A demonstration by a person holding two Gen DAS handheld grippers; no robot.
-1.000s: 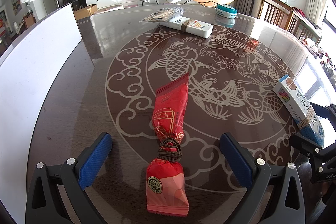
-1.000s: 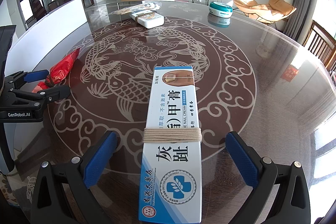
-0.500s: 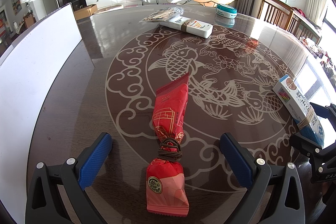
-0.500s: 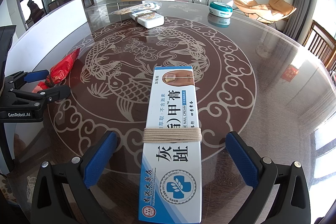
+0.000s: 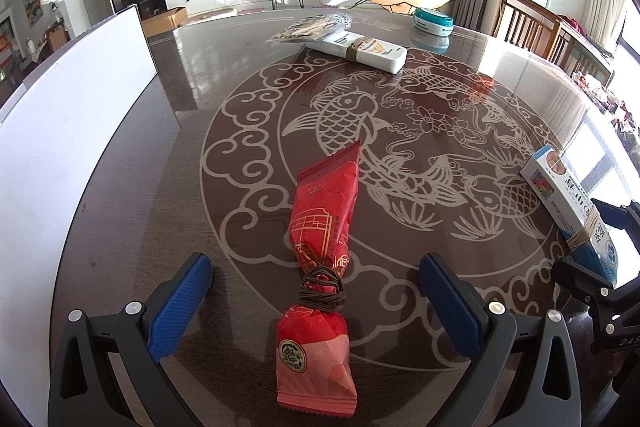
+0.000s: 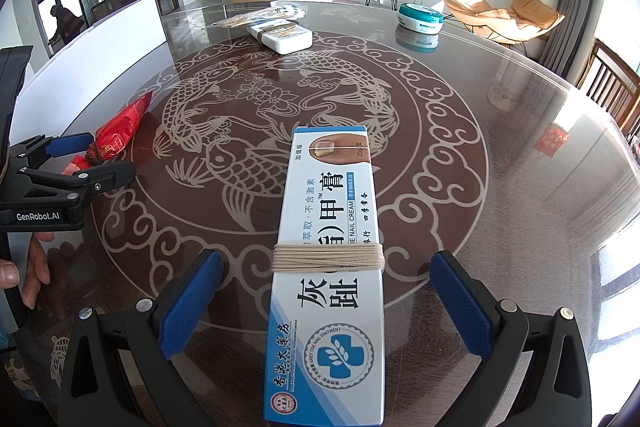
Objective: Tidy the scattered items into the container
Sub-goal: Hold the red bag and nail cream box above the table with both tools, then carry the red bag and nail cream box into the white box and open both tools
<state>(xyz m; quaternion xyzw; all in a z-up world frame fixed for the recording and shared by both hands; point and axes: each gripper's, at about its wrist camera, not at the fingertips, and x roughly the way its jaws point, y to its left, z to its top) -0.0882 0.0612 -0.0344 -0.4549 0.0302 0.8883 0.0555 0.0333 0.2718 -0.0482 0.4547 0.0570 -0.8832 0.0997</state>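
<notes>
My left gripper stands with its jaws spread wide on either side of a red foil snack packet cinched with brown cord, which lies flat on the dark glossy table with pale fish and cloud patterns, neither blue pad touching it. My right gripper is likewise wide apart around a long white and blue ointment carton bound with beige string, clear of both sides. Farther off, a white rectangular box tied with twine lies just beside a clear plastic bag of pale sticks, with a round teal and white case off to the right. A tall white panel stands along the table's left edge.
</notes>
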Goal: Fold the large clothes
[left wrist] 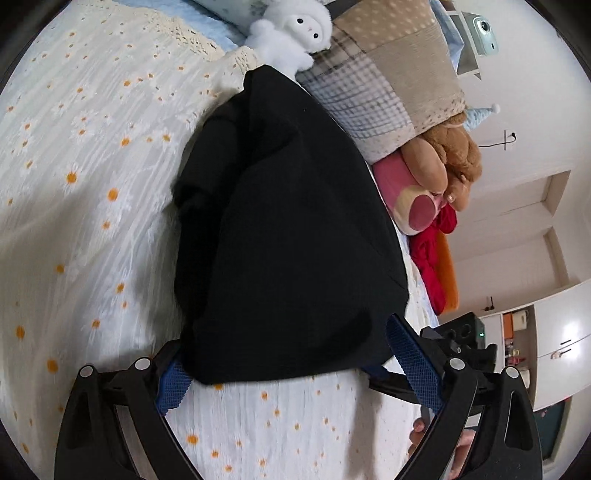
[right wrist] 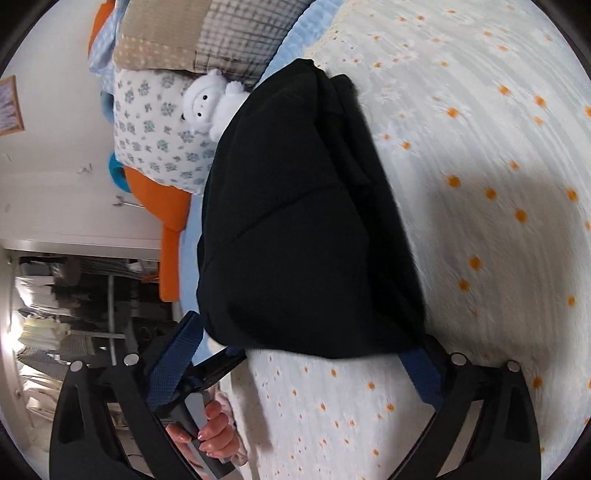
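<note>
I look down along my left gripper (left wrist: 291,373). It tips down toward the bed, and its two black arms are spread far apart. Nothing is pinched between them. The blue pads (left wrist: 413,358) look bumpy, like a little grid. The near edge of the black garment (left wrist: 288,229) lies just ahead, between the two pads, but I cannot tell if the pads touch it. It is soft, dark cloth, folded into a thick bundle with a round near end and a narrow far end.

My right gripper (right wrist: 306,369) is tipped down the same way, with its jaws wide apart too. It holds nothing. The same black garment (right wrist: 306,221) sits right in front of it, between its blue fingers (right wrist: 173,365).

Low beside the right gripper I see a hand (right wrist: 208,432) wrapped around the grey handle of the other gripper.

The garment rests on a white bedspread (left wrist: 92,184) with small orange dots. It looks fuzzy and has wavy lines.

Past the far end of the garment sits a fluffy white toy (left wrist: 291,33). Beside it lies a checked patchwork pillow (left wrist: 391,74), and next to that a brown plush toy (left wrist: 454,158).
</note>
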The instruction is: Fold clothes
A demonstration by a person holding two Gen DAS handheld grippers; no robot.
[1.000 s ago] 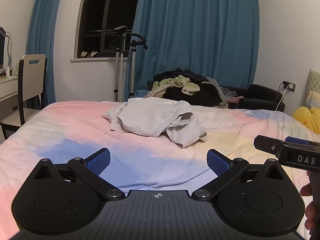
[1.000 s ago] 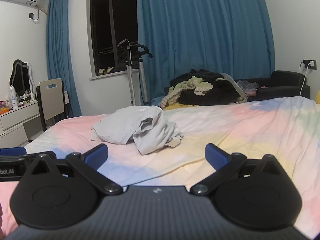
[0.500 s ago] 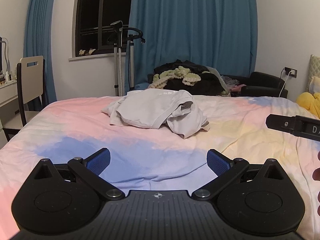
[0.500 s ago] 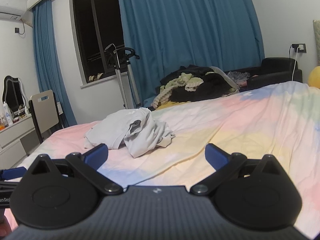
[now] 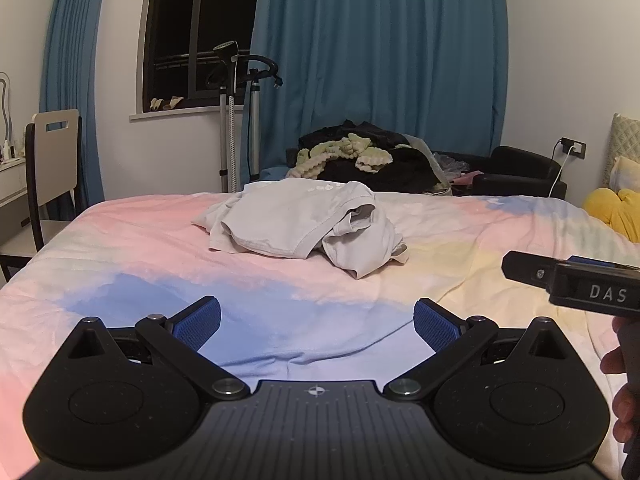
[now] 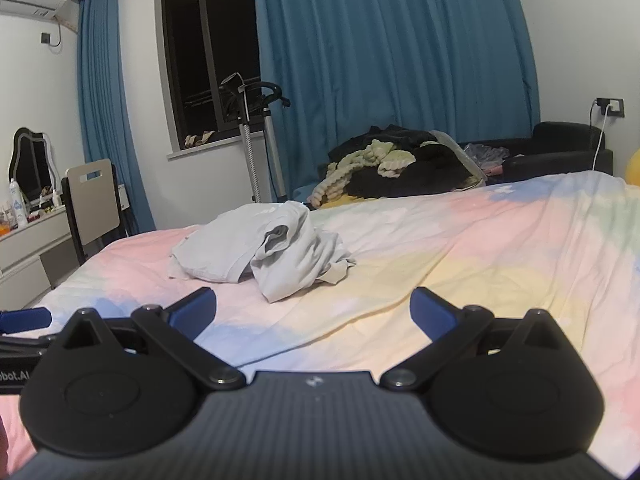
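Observation:
A crumpled light grey garment (image 5: pixel 304 224) lies in a heap on the pastel bed (image 5: pixel 160 264), toward its far side; it also shows in the right wrist view (image 6: pixel 264 248). My left gripper (image 5: pixel 316 324) is open and empty, low over the near part of the bed, well short of the garment. My right gripper (image 6: pixel 314 312) is open and empty too, to the right of the left one and equally short of the garment. Its side shows at the right edge of the left wrist view (image 5: pixel 572 284).
A chair (image 5: pixel 52 160) and dresser (image 6: pixel 28 248) stand left of the bed. A garment steamer stand (image 5: pixel 236 120) is by the window. A dark sofa (image 5: pixel 516 168) with a pile of clothes (image 5: pixel 360 156) sits behind the bed. A yellow cushion (image 5: pixel 616 212) is at right.
Both grippers have shifted slightly and tilted; the garment sits a little nearer in both views. The garment itself has not moved. Both grippers stay open.

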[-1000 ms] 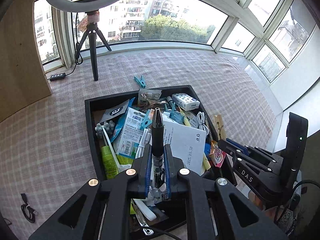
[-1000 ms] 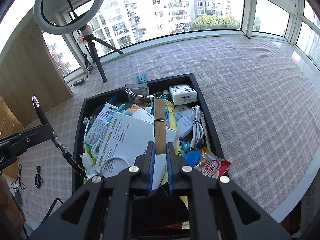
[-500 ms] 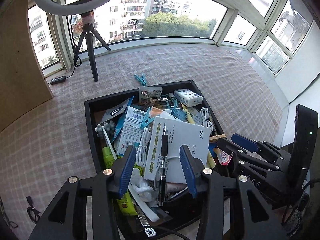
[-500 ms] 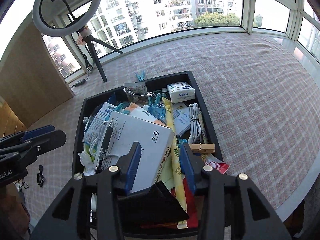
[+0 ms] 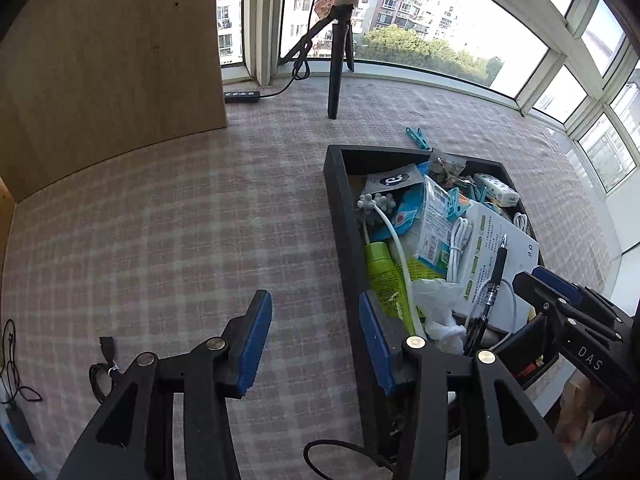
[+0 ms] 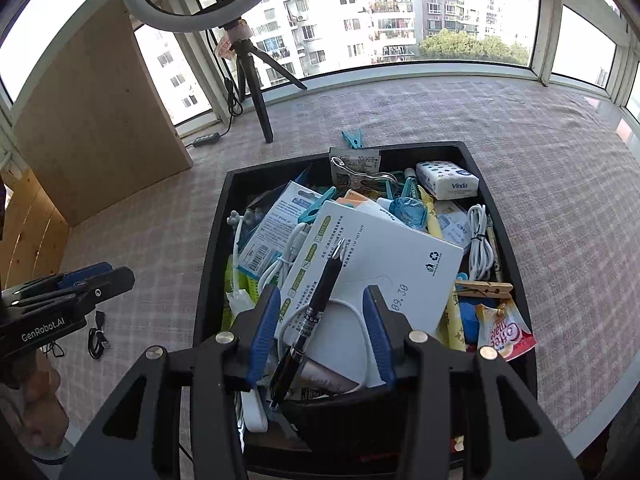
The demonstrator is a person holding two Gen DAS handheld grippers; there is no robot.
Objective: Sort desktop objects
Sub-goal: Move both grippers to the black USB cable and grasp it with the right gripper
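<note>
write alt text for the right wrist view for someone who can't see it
An open right gripper, jaws still widening, hangs over a black tray heaped with clutter. A black pen lies loose on a white box between the jaws, untouched. The tray sits on a checked cloth by windows.

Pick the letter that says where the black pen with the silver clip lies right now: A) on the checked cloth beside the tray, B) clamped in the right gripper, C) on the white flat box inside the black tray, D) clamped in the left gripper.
C: the black pen rests loose on the white flat box in the black tray, and it touches neither gripper's pads.
</note>
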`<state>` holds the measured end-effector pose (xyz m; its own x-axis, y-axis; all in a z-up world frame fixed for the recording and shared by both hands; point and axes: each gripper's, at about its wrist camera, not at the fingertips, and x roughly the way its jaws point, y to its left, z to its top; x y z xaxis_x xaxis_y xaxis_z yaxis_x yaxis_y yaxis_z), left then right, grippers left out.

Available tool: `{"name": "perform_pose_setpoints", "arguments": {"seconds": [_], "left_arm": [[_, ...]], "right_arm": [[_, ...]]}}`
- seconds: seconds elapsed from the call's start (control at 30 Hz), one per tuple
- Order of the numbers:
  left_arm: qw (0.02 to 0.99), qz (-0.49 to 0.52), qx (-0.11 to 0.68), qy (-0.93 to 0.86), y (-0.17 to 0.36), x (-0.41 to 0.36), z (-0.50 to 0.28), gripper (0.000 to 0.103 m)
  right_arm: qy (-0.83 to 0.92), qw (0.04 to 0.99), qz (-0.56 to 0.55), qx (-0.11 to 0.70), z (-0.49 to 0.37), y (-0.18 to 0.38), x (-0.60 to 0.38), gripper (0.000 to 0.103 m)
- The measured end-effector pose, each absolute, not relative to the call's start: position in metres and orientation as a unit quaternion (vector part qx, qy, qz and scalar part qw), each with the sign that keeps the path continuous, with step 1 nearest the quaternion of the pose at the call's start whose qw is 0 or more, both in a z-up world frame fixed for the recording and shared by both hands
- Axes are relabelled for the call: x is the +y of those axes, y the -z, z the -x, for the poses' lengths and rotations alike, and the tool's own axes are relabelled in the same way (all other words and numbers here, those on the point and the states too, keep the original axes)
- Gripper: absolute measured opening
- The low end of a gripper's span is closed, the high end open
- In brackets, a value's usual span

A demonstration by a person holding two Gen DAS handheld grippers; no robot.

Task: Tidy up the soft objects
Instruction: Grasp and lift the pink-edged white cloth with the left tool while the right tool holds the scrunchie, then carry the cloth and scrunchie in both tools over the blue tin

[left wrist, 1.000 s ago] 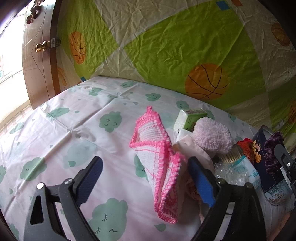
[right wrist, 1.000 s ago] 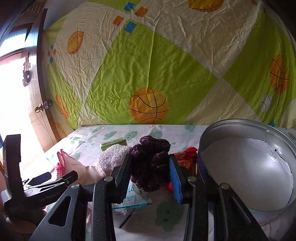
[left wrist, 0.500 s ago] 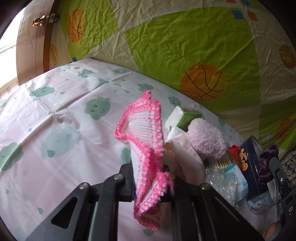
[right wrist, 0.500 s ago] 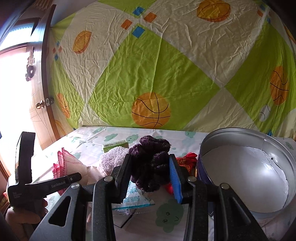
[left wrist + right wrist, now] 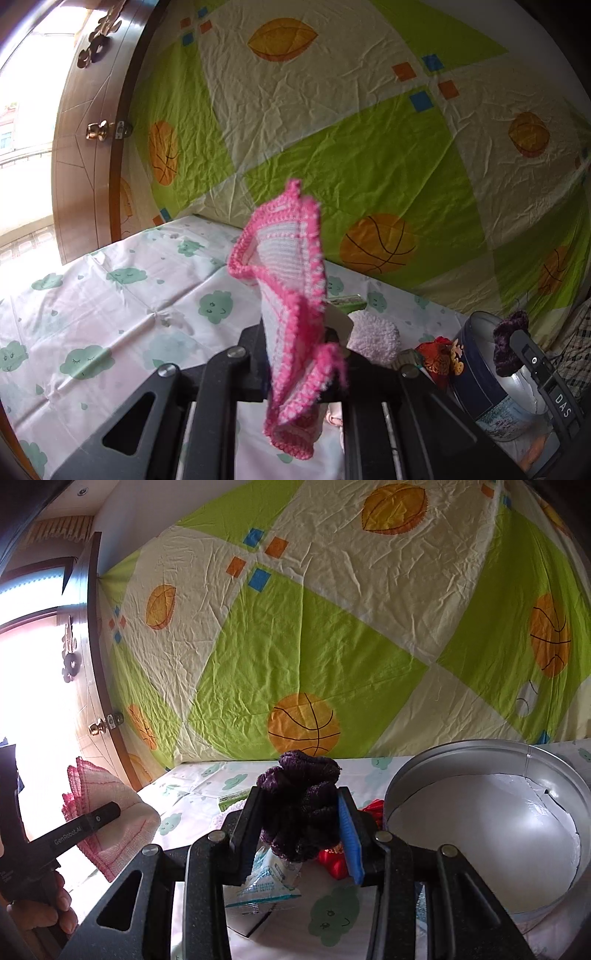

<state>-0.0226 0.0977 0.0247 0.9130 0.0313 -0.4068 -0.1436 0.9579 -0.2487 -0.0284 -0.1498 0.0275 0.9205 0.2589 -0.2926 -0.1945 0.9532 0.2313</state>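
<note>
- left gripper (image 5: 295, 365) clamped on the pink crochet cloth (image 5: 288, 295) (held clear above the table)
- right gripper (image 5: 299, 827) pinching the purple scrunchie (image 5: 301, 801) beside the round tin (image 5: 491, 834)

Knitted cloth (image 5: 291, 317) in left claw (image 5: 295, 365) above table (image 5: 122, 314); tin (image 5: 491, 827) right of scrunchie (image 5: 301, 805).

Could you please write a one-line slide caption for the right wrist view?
Right claw grips a purple knitted scrunchie beside the open round tin.
</note>
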Motion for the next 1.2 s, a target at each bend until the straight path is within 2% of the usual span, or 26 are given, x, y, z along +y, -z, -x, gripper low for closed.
{"name": "perform_pose_setpoints", "arguments": {"seconds": [0.53,0.77,1.2], "left_arm": [[0.974,0.079,0.195,0.090,-0.045,-0.050,0.003,0.011],[0.968,0.057,0.204,0.137,-0.043,-0.113,-0.011,0.011],[0.949,0.024,0.256,0.184,-0.018,-0.203,-0.042,0.011]], "right_arm": [[-0.013,0.989,-0.089,0.121,0.048,-0.032,-0.262,0.042],[0.038,0.984,-0.108,0.140,0.040,-0.024,-0.320,0.042],[0.121,0.974,-0.048,0.185,0.024,-0.006,-0.366,0.042]]}}
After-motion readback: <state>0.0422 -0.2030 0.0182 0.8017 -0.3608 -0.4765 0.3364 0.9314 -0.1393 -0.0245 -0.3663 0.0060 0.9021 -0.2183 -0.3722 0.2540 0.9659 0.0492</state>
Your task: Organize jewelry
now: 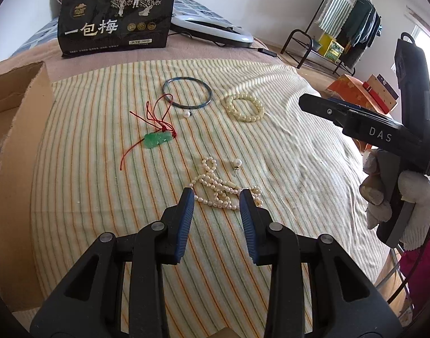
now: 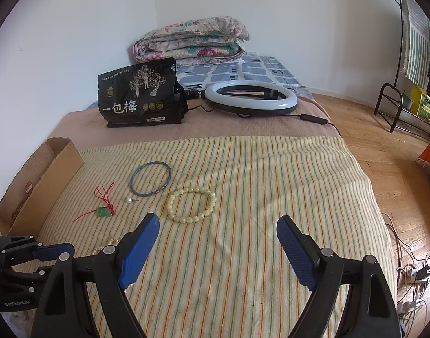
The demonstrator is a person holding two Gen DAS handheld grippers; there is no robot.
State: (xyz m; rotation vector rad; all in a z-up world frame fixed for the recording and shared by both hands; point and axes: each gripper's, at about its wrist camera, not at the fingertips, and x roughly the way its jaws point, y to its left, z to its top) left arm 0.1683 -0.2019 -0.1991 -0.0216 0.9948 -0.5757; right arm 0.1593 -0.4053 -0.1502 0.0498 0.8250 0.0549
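Observation:
Jewelry lies on a striped towel (image 1: pixel 271 146). A pearl necklace (image 1: pixel 223 188) sits heaped just ahead of my open left gripper (image 1: pixel 216 200), between its fingertips. A pearl earring (image 1: pixel 236 164) lies beyond it. A green jade pendant on red cord (image 1: pixel 157 138), a blue bangle (image 1: pixel 187 93), a second pearl earring (image 1: pixel 187 114) and a cream bead bracelet (image 1: pixel 245 107) lie farther off. My right gripper (image 2: pixel 217 228) is open and empty, hovering short of the bead bracelet (image 2: pixel 191 204). The bangle (image 2: pixel 150 178) and pendant (image 2: pixel 102 212) show left of it.
An open cardboard box (image 2: pixel 40 186) stands at the towel's left edge. A black snack bag (image 2: pixel 140 94), a ring light (image 2: pixel 250 97) and a folded quilt (image 2: pixel 191 39) sit at the bed's far end. A clothes rack (image 1: pixel 350 28) and wood floor (image 2: pixel 384 155) are right.

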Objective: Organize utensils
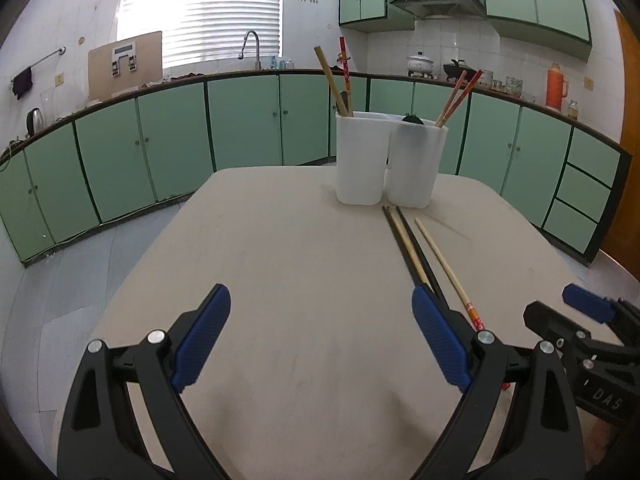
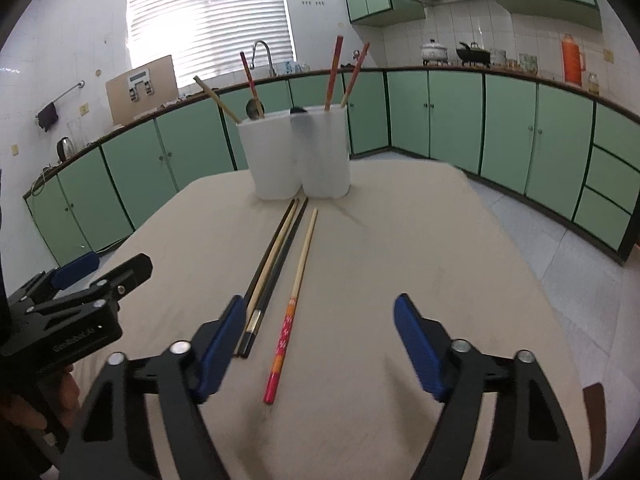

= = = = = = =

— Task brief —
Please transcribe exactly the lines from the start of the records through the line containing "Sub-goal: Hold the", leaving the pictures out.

— Answer to the problem —
A demonstration by a person holding two Gen DAS handheld grippers; no robot.
-1.000s: 
-1.000s: 
-0.500s: 
-0.500s: 
+0.000s: 
+0.000s: 
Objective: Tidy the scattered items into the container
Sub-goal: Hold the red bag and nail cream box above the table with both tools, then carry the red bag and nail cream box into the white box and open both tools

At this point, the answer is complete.